* _Problem to work on_
Each entry needs to be reproduced exactly, with none left out.

* _Source data_
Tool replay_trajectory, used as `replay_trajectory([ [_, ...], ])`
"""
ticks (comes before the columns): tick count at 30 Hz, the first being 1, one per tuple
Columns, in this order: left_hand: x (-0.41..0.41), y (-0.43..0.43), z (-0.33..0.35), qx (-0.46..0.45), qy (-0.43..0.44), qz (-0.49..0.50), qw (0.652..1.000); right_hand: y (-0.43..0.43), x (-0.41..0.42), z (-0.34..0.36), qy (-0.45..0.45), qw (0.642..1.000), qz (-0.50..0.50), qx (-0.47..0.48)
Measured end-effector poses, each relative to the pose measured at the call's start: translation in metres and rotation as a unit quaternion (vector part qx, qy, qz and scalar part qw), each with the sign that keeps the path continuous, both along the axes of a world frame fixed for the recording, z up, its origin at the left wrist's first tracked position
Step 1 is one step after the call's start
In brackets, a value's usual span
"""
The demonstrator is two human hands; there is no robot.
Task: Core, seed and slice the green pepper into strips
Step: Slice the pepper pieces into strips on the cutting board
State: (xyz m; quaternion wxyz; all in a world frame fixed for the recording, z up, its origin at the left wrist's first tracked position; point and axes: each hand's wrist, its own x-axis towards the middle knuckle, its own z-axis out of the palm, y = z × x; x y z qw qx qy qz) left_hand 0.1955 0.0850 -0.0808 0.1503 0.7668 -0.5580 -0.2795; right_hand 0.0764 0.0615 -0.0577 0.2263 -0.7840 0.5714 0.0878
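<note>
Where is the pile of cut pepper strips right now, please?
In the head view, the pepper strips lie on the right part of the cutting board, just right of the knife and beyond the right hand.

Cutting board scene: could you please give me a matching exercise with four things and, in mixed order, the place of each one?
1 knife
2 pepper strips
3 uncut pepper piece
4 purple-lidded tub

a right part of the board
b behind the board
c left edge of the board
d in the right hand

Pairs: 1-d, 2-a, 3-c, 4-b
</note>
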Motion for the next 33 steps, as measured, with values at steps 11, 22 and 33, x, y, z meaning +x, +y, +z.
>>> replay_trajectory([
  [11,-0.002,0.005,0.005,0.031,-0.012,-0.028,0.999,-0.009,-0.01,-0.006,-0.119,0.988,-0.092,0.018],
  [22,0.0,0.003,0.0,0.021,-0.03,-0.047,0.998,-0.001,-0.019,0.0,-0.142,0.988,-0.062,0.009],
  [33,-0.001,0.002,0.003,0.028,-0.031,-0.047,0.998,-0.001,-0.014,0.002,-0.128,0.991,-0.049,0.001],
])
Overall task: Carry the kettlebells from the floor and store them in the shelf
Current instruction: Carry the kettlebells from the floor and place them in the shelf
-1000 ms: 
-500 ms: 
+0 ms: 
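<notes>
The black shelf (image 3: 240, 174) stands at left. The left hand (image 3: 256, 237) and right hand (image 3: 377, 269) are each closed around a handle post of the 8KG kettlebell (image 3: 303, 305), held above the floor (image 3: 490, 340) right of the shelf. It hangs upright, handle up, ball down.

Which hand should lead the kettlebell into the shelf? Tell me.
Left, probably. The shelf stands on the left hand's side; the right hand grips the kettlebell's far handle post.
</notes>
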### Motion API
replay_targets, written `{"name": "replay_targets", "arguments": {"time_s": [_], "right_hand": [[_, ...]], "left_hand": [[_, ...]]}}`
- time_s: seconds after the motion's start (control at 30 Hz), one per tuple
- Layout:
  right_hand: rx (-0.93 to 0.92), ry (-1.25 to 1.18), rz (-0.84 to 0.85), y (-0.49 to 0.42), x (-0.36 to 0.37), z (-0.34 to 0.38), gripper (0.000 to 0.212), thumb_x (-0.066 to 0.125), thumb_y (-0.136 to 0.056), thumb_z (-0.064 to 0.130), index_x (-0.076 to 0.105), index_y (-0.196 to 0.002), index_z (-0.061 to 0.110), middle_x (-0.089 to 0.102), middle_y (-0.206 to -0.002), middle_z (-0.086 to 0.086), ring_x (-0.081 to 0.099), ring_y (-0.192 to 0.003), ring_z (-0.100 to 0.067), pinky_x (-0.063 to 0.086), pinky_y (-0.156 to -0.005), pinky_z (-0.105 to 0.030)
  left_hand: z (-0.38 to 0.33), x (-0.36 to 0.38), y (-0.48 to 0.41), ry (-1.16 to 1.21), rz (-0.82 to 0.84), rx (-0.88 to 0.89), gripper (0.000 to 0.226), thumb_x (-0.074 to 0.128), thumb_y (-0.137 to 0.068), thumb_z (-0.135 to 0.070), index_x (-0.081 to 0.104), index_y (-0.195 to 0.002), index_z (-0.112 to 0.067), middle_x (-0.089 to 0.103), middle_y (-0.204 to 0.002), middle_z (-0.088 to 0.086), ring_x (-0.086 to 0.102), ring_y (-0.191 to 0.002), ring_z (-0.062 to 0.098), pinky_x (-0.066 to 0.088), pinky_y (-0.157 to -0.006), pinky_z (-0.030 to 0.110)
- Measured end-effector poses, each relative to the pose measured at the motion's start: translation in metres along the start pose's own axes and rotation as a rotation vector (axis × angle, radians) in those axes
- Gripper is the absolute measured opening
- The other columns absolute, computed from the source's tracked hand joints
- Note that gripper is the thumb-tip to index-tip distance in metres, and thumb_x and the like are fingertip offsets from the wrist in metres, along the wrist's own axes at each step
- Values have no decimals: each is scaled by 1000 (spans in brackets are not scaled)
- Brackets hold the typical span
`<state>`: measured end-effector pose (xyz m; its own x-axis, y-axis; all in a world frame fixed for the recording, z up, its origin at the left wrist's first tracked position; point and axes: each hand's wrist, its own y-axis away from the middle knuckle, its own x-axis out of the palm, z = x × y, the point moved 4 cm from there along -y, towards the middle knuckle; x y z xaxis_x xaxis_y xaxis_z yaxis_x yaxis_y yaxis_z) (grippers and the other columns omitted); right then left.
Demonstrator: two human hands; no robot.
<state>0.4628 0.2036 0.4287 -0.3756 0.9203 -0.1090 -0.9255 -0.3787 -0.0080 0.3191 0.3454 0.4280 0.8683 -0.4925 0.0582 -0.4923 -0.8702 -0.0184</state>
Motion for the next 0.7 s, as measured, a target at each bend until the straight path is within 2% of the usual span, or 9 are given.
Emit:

* _Answer to this exercise_
Tool replay_trajectory, used as `replay_trajectory([ [_, ...], ])`
"""
ticks (comes before the columns): tick count at 30 Hz, the first being 1, one per tuple
Columns, in this order: left_hand: x (-0.41..0.41), y (-0.43..0.43), z (-0.33..0.35), qx (-0.46..0.45), qy (-0.43..0.44), qz (-0.49..0.50), qw (0.652..1.000); right_hand: y (-0.43..0.43), x (-0.41..0.42), z (-0.34..0.36), qy (-0.45..0.45), qw (0.642..1.000), qz (-0.50..0.50), qx (-0.47..0.48)
Measured end-effector poses, each relative to the pose measured at the call's start: translation in metres and rotation as a unit quaternion (vector part qx, qy, qz and scalar part qw), each with the sign that keeps the path continuous, both along the axes of a world frame fixed for the recording, z up, its origin at the left wrist's first tracked position
Step 1 is one step after the call's start
In brackets, a value's usual span
"""
The demonstrator is two human hands; there is no robot.
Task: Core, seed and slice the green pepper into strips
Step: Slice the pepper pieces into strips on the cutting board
State: (xyz m; quaternion wxyz; all in a world frame fixed for the recording, z up, its origin at the left wrist's first tracked position; point and axes: each hand's wrist, its own x-axis towards the middle knuckle, its own z-axis out of the palm, y = z × x; x y z qw qx qy qz) left_hand 0.1955 0.0850 -0.0808 0.1503 0.7668 -0.5580 -0.2795; right_hand 0.0764 0.0615 -0.0577 0.2263 -0.7840 0.5714 0.0878
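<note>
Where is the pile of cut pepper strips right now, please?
In the head view, the pepper strips lie on the right part of the cutting board, just right of the knife and beyond the right hand.

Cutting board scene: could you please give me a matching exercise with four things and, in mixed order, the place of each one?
1 knife
2 pepper strips
3 uncut pepper piece
4 purple-lidded tub

a right part of the board
b behind the board
c left edge of the board
d in the right hand

Pairs: 1-d, 2-a, 3-c, 4-b
</note>
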Motion for the next 33 steps, as measured, with values at steps 11, 22 and 33, x, y, z meaning +x, +y, +z.
>>> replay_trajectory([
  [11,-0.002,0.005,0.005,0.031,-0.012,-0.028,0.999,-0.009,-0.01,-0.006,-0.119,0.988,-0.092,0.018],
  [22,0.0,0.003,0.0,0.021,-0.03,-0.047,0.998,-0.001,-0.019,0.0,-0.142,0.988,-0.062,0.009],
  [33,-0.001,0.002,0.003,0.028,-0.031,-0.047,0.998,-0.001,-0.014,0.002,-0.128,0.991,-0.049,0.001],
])
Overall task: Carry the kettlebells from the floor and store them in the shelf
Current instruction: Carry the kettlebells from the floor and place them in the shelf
-1000 ms: 
-500 ms: 
+0 ms: 
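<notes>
The black shelf (image 3: 240, 174) stands at left. The left hand (image 3: 256, 237) and right hand (image 3: 377, 269) are each closed around a handle post of the 8KG kettlebell (image 3: 303, 305), held above the floor (image 3: 490, 340) right of the shelf. It hangs upright, handle up, ball down.

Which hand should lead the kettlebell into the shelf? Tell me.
Left, probably. The shelf stands on the left hand's side; the right hand grips the kettlebell's far handle post.
</notes>
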### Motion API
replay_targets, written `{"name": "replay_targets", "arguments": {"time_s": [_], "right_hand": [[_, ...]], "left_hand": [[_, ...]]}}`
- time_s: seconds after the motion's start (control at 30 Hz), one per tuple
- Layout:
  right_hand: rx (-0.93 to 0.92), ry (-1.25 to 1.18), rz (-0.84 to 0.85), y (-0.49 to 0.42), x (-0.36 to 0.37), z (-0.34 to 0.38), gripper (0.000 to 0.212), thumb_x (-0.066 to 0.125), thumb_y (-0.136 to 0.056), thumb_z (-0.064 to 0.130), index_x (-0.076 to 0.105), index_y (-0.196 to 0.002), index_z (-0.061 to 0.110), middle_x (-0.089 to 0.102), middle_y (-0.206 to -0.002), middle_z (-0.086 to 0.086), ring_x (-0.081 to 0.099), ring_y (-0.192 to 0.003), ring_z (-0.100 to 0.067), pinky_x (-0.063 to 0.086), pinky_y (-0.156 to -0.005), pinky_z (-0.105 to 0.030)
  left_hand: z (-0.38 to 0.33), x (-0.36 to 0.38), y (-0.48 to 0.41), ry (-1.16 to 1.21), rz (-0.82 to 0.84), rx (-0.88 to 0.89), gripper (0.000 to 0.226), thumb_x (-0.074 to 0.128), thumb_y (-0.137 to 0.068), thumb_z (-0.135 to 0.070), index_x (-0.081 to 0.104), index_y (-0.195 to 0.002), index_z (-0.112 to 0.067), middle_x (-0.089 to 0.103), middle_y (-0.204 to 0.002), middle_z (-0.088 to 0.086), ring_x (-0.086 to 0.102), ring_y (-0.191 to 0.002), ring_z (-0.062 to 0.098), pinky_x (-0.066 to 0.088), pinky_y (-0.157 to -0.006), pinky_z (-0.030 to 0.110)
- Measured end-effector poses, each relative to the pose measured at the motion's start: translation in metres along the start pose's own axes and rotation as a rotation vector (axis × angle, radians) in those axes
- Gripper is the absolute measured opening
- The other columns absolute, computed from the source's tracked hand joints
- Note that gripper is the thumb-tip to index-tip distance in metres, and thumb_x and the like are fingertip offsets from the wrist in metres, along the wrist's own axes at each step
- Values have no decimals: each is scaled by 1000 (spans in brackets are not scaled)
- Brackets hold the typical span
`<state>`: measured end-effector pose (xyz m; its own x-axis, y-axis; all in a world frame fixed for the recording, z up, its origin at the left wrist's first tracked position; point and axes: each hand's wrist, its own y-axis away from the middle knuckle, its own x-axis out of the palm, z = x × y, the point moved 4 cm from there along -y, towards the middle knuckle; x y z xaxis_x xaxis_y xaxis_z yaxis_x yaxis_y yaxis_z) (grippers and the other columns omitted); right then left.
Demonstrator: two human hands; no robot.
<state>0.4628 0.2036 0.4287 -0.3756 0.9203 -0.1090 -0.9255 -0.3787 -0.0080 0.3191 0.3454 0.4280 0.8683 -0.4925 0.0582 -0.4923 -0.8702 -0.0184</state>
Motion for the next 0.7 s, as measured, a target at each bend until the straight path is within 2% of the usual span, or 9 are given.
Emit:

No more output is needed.